The signs something special was about to happen in Dunedin were obvious as crowds started streaming into Forsyth Barr Stadium soon after gates opened at 6.30pm on Saturday.
Running into an old friend earlier in the day, she commented that ''us grey hairs'' would be rocking with the best. And we were. Some people even wore Rod Stewart wigs.
The darker the stadium got before the lights finally went up, the faster the audience entered clutching their four beers, four wines or four of something.
As the trumpet and saxophone started hitting the notes, and the guitarists started driving the beat, a white suit-clad Rod Stewart walked on to stage and started Having a Party.
By the time he was ''dancing with my baby'' the audience was on its feet and that's where most of them stayed for the next one hour and 45 minutes.
And the sound was great. Not one person close to me had any complaints. But nothing is perfect, so let's get it out of the way right now.

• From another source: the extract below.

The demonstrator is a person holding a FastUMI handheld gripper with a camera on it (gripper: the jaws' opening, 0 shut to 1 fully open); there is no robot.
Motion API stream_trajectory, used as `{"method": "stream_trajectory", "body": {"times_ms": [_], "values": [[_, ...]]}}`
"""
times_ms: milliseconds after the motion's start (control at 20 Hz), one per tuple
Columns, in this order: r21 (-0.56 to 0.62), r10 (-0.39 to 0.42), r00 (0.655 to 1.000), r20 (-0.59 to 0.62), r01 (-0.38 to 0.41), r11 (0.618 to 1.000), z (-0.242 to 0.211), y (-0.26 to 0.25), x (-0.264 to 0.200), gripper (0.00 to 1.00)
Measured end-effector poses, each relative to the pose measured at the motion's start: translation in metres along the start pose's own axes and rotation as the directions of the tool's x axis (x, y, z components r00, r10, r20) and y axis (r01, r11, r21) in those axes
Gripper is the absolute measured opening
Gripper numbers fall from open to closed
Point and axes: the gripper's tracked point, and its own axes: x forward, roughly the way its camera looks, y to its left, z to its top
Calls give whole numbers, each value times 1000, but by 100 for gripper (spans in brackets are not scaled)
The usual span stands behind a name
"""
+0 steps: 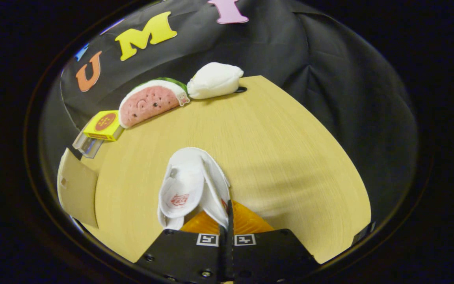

Serving alcohol to people obviously inebriated is not on. A young man in a family group found to his regret eight small bottles of wine were too many.
After traipsing over me and my friend for most of the night, he hugged us and said what great buddies we were, then slipped and nearly went over the edge of the stand. Shut the bar while the show is on.
But what a show. It was more than a concert; it was a stage show extraordinaire. Close your eyes and listen to the guitar and drums and you could be mistaken thinking you were back in the 1970s when Rod really was rocking.
''It's going to be a great night tonight,'' Stewart said before launching into Tonight's the Night followed by You Can't Stop Me Now, and no one wanted to.
In one of the most moving parts of any concert, The Rhythm of My Heart had some special meaning during the centenary year of Gallipoli.
With the background showing Australian soldiers leaving for war on troop ships, and some poignant images of children greeting their returning fathers, Stewart reached a peak for the audience when a huge Anzac poppy was displayed on the screen. It produced an audible gasp from those around me.
A couple behind me argued about how old Stewart was. But watching him kick footballs into the crowd, followed by the sight of older women scrambling after them, who cared how old he was. Some women wanted to know how he got into the tightest pants possible. I suggest the reverse was the true cause for wonder.
Happily, I qualify as a ''real Rod Stewart fan'', according to the man himself, for picking out the first chord of Handbags and Gladrags from his first album in 1969.
Rod Stewart was part of my youth and has been part of my life in music for more than 40 years.
A friend emailed me before the concert with the words: ''Enjoy Rod Stewart tonight, the best singer in the world''. On Saturday's performance, that statement is hard to argue against.